Bidirectional languages

Bidirectional languages are languages such as Arabic and Hebrew, that are written and read mainly from right to left, but some portions of the text, such as numbers and embedded Latin languages (e.g. English) are written and read left to right. Additional characteristics of bidirectional languages include:
  • visual order versus logical order
  • symmetric swapping
  • number formats
  • cursive (shaping) versus non-cursive
In bidirectional text, it is important to note the difference between the logical order in which the text is processed or read, and the visual order in which the text is displayed. Bidirectional text is usually stored in logical order. For example, assume that the following text is Arabic, then the logical storage would contain:
maple street 25 entrance b
and the visual display would be (if read from right to left):
b ecnartne 25 teerts elpam

Some characters, such as the greater-than sign, have an implied directional meaning and have a complementary symmetric character with an opposite directional meaning (the less-than sign.) When used within a segment that is presented right-to-left but is inverted (left-to-right) when stored for processing, such a character might have to be replaced by its symmetric sibling to ensure that the correct meaning of the text is preserved. The replacement of such a character by its complement during the transformation of BiDi text is called "symmetrical swapping". Other graphic characters that need symmetrical swapping include the parentheses, square brackets, braces, and so on. Although symmetrical swapping is a characteristic of BiDi languages, it is not always mandatory for the software functions that transform different BiDi language text layouts. Sometimes this function is performed automatically by the workstation hardware or micro code.

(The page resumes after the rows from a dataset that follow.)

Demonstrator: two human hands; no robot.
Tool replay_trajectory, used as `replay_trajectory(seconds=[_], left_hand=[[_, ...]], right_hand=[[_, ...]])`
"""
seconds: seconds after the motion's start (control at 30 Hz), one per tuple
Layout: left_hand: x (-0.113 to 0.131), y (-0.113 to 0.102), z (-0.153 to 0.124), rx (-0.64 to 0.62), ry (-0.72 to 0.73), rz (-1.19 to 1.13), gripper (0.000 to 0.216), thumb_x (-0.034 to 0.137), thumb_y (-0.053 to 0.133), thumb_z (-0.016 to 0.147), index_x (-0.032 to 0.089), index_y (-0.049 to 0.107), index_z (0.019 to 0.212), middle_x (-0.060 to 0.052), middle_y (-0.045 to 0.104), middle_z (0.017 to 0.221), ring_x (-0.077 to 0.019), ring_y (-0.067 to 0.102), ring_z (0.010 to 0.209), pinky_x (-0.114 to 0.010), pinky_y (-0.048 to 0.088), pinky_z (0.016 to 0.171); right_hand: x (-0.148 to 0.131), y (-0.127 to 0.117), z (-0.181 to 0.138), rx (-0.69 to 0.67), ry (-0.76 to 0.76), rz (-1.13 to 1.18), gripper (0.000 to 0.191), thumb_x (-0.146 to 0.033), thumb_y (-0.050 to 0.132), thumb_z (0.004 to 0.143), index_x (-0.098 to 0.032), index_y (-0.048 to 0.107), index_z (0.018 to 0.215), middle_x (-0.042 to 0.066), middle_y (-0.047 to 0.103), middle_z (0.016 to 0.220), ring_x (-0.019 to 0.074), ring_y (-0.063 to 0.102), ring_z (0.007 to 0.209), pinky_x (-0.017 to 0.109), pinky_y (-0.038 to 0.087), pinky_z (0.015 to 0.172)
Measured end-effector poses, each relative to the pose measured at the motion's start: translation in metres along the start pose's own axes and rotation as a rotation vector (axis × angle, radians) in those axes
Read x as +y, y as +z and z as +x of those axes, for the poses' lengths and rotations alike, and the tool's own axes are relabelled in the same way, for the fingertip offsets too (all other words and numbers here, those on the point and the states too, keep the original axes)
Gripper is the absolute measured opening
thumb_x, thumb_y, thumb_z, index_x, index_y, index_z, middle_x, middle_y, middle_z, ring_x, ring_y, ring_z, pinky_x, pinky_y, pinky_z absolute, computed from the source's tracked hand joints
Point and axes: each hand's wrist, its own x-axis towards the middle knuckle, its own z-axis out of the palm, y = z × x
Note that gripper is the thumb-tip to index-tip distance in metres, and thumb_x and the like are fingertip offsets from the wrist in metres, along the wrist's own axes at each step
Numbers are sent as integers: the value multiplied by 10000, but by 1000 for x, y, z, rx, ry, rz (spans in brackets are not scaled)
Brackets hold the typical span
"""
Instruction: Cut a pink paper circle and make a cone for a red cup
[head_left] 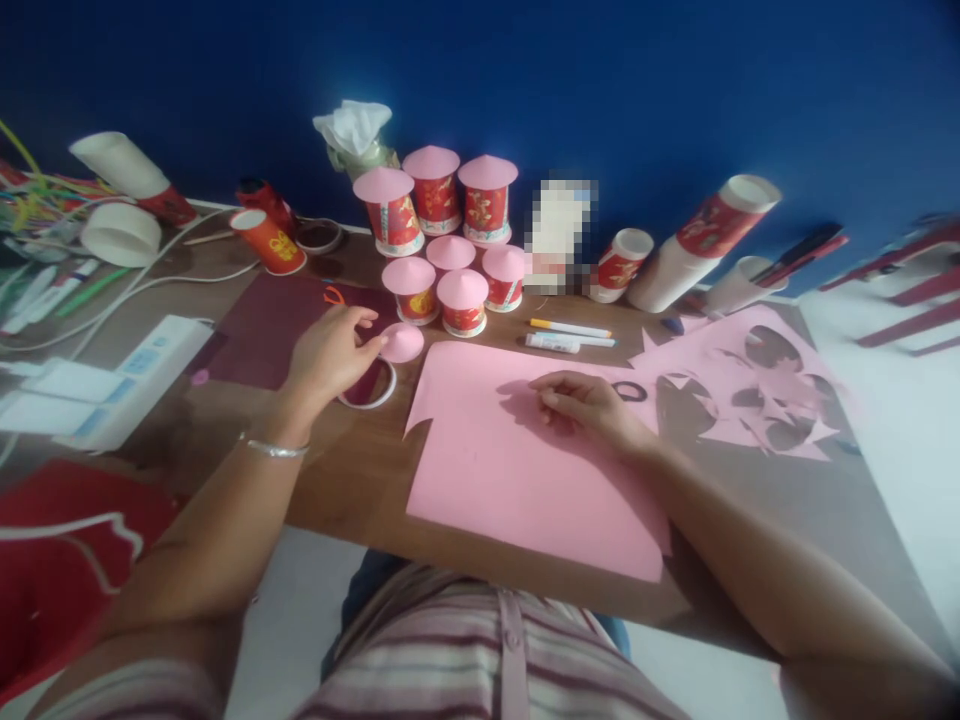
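My left hand (330,352) pinches the edge of a pink paper cone (403,342) that sits beside a white ring of tape (373,388) on the table. My right hand (589,405) rests with curled fingers on a large pink paper sheet (517,470), its fingertips pressed to the paper. I cannot make out anything in it. Just beyond the hands stand several red paper cups with pink cone lids (439,255).
Cut pink paper scraps (757,390) lie at right, with markers (570,328) and a glue stick (551,343) behind the sheet. Stacked cups (701,245) lie on their sides at back right. A power strip (131,380), cables and pens fill the left. Orange-handled scissors (334,296) lie on a maroon sheet (262,325).
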Motion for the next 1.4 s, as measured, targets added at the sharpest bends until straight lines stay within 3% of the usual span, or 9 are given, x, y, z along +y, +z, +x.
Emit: replay_trajectory(seconds=[0.07,0.13,0.27,0.37,0.47,0.67,0.8,1.07,1.4], left_hand=[[15,4,-14,113,112,23,289,272,687,906,197,725,1183,-102,747,1186,-255,727,950,-385,580,885],[38,9,-29,165,327,-13,217,256,639,952,194,734,1137,-92,750,1148,-252,726,1011,-367,581,894],[101,31,-39,85,727,-95,173,229,570,1028,204,741,1037,-46,766,1068,-220,721,1005,-347,570,891],[143,55,-25,33,758,-108,160,145,594,992,179,740,1047,-60,742,1068,-208,705,943,-321,558,787],[164,78,-4,65,724,-150,184,100,588,968,148,723,1083,-97,719,1135,-226,694,1024,-332,565,837],[149,101,11,157,707,-263,184,155,548,1002,158,691,1118,-99,685,1098,-219,684,999,-333,578,817],[138,105,11,148,713,-293,196,155,578,992,166,681,1158,-97,675,1113,-216,690,1007,-340,594,839],[133,106,7,146,702,-264,204,132,649,956,167,686,1154,-100,680,1105,-234,696,1027,-372,609,891],[132,102,2,83,651,-233,295,112,642,950,179,663,1236,-118,695,1189,-247,708,1104,-400,609,971]], right_hand=[[-2,1,1,-20,-1,-8,474,-561,851,836,-169,768,1089,40,719,747,155,635,672,273,468,566],[-2,2,2,-28,2,0,477,-569,843,839,-167,760,1081,35,713,736,150,620,649,268,454,542],[-2,3,4,-34,-20,-12,473,-570,861,806,-164,766,1031,21,699,748,127,584,629,260,437,543],[-2,4,4,-11,-40,-75,464,-571,838,809,-162,779,1021,5,674,728,105,518,574,257,398,520],[-1,-1,5,86,-96,-216,402,-543,770,860,-170,793,1006,25,698,743,128,539,579,283,417,535],[-6,-40,15,417,-477,-841,197,-334,635,963,-214,789,941,76,749,883,208,640,738,360,523,712],[-3,-65,29,574,-589,-1153,203,-295,594,994,-211,778,1009,120,723,1018,287,651,969,439,550,890],[14,-65,36,560,-565,-1357,244,-251,583,1004,-221,738,1189,139,704,1234,322,584,1102,490,500,985],[10,-62,35,417,-457,-1335,273,-285,529,1054,-209,735,1216,150,721,1224,330,599,1145,462,498,955]])
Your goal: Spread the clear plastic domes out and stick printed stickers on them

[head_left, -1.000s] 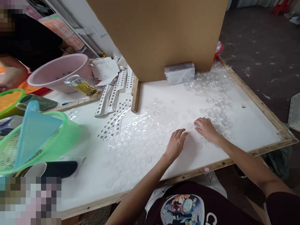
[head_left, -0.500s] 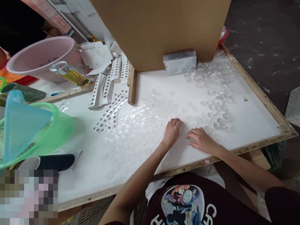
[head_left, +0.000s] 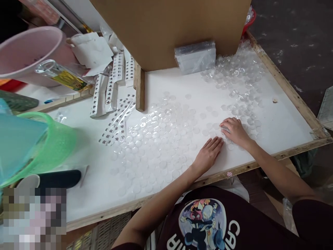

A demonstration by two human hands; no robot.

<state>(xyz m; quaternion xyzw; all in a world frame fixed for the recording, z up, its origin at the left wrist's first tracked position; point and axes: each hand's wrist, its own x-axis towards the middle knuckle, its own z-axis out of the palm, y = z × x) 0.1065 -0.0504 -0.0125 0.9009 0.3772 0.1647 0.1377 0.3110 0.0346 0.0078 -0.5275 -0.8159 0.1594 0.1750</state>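
Note:
My left hand [head_left: 208, 153] lies flat on the white tabletop [head_left: 283, 125], its fingers stretched out close together and pointing right. Just beyond it, my right hand [head_left: 236, 131] is curled, with a clear round disc [head_left: 225, 128] between thumb and fingers; whether there is more than one cannot be made out. Many similar clear discs [head_left: 156, 139] are spread in a single layer to the left of my hands. To the right and beyond, a looser pile of clear discs [head_left: 234, 71] reaches up to the cardboard box.
A tall cardboard box [head_left: 169, 31] stands at the back, a plastic-wrapped pack [head_left: 196, 57] against it. Printed sticker sheets [head_left: 114, 125] lie left of a wooden block [head_left: 140, 90]. Further left are a green basket [head_left: 62, 139], a pink basin [head_left: 49, 41] and a dark cup [head_left: 59, 178]. Wooden strips [head_left: 286, 86] edge the table.
My left hand has moved right and nearer the table's front edge, its fingers now flattened. My right hand has shifted forward and right to the loose discs. The camera view has tilted slightly.

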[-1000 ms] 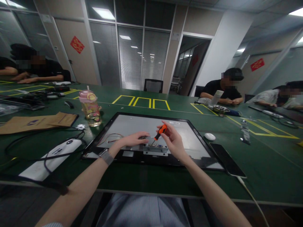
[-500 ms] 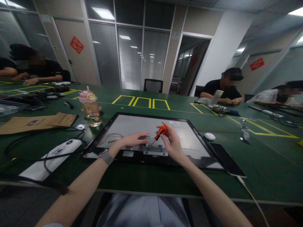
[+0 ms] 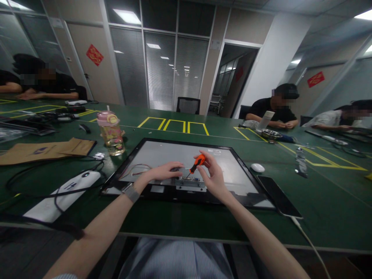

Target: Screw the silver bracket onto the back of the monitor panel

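An orange and black screwdriver (image 3: 198,162) is held by its handle in my right hand (image 3: 212,173), tilted with its shaft pointing down to the left. Its tip meets a small metal bracket with ports (image 3: 190,185), though the exact contact point is too small to make out. My left hand (image 3: 165,170) lies palm down just left of the bracket, fingers stretched out over a dark part that they partly cover. Both hands are above a flat display panel (image 3: 162,152) with a grey back and black frame. Thin wires (image 3: 135,169) lie on it at the left.
Left of the panel stand a pink-lidded bottle (image 3: 111,133), a brown paper bag (image 3: 43,151) and a white device with black cables (image 3: 65,195). On the right lie a phone (image 3: 279,195) on a cable and a white case (image 3: 257,167). Other people sit across the green table (image 3: 325,201).
The screwdriver handle has turned slightly in my right hand, whose fingers have shifted a little. My left hand and the panel stay where they were.
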Action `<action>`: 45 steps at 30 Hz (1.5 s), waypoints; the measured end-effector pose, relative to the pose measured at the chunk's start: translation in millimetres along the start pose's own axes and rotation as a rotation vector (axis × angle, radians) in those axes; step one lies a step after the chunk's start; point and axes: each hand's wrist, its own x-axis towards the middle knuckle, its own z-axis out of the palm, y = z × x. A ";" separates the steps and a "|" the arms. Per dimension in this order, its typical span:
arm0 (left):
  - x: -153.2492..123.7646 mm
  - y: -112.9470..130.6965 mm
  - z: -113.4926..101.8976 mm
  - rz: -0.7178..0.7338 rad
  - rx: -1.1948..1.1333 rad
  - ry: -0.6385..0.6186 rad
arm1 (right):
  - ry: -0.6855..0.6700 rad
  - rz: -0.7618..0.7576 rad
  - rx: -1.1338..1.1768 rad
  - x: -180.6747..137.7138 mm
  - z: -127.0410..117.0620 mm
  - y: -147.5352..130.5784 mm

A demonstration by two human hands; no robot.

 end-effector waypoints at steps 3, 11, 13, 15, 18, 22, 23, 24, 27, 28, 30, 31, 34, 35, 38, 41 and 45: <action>0.6 -1.8 0.9 -0.005 -0.011 -0.002 | -0.064 0.010 0.045 0.3 -0.1 -1.9; 1.1 -3.7 0.8 -0.014 -0.013 -0.009 | 0.026 0.015 0.003 -1.0 1.9 5.2; 1.2 -3.0 0.9 -0.008 -0.012 -0.005 | -0.014 0.012 0.041 -1.4 1.6 4.6; 1.7 -3.1 1.5 0.010 -0.009 0.002 | -0.065 0.020 0.091 -1.4 1.2 3.0; 2.5 -4.4 2.6 0.028 -0.004 0.006 | -0.108 0.029 0.080 -0.8 0.8 1.7; 2.3 -5.3 2.5 0.010 -0.004 -0.003 | -0.025 0.014 -0.023 -0.5 1.1 5.3; 2.1 -5.1 2.2 0.003 -0.002 -0.006 | -0.004 0.011 -0.047 -0.6 1.2 6.6; 1.8 -4.9 1.9 -0.004 -0.001 -0.010 | 0.012 0.007 -0.073 -0.8 1.3 7.6; 1.1 -3.8 1.2 -0.017 -0.003 -0.009 | 0.022 -0.010 -0.125 -1.4 0.8 8.1; 0.9 -3.3 1.1 -0.015 -0.005 -0.007 | 0.010 -0.014 -0.120 -1.3 0.5 7.3; 0.4 -1.9 0.9 -0.011 -0.005 -0.006 | -0.037 -0.008 -0.079 -0.8 -0.2 5.1; 0.2 -1.1 0.9 -0.012 -0.003 -0.006 | -0.065 0.001 -0.050 -0.3 -0.5 4.1; -0.5 1.3 0.6 -0.024 0.005 -0.007 | -0.080 0.046 0.036 1.5 -0.8 4.0; -0.6 1.8 0.4 -0.027 0.007 -0.008 | -0.058 0.062 0.058 2.0 -0.6 4.8; -0.8 1.8 0.1 -0.024 0.006 -0.014 | 0.034 0.089 0.067 2.5 0.3 7.7; -0.2 -0.5 0.5 -0.028 0.001 -0.016 | 0.070 0.066 0.012 1.3 1.1 7.9; 1.1 -3.9 2.1 -0.006 -0.006 -0.002 | 0.028 0.020 -0.055 -1.1 0.8 3.2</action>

Arabic numerals (Latin digits) are those numerals used with Latin text, while Hindi numerals are used within Arabic text, in some of the Arabian countries, like Egypt. However, the Implicit algorithm states the number storage should use Arabic numerals (Latin digit), and be displayed according to the user's settings.

Note that even though the text in the example is displayed right to left, the number "25" is still written left to right. That is because Arabic/Hebrew numbers are written and read left to right.

Arabic is a cursive language. Arabic characters are connected together, and each character has different shapes depending on its location within the word: initial, middle, final or isolated. Cursive languages are suited to handwriting rather than printing. Arabic is always cursive, whether in books, newspapers, signs or workstation displays. English can be handwritten in a cursive style, and it is often used that way in personal communications, but English is seldom published or displayed in a cursive style. Thus, English is not considered a cursive language.

To simplify processing, characters are usually stored in an unshaped form. (The unshaped form is also referred to as the abstract or basic form.) Shaping takes into account the character being shaped and the characters in its vicinity, and replaces the unshaped, abstract form with the proper shape. For example, in Arabic, the unshaped character would be replaced with the initial, middle, final or isolated shaped character, depending on the context.

Note that Hebrew letters do not use shaping, and numbers used with Hebrew text are always displayed with the same digits as used for English.

Legacy operating systems like MVS™ used to store Arabic and Hebrew data in their visual format. Sometimes for specific needs, data might be stored in a specific shape, for example initial shape. Currently, most applications store text in its unshaped form in logical order. Reordering and shaping are done at display time. Storing text in its unshaped form in logical order makes it easier to process the data (sorting, comparison).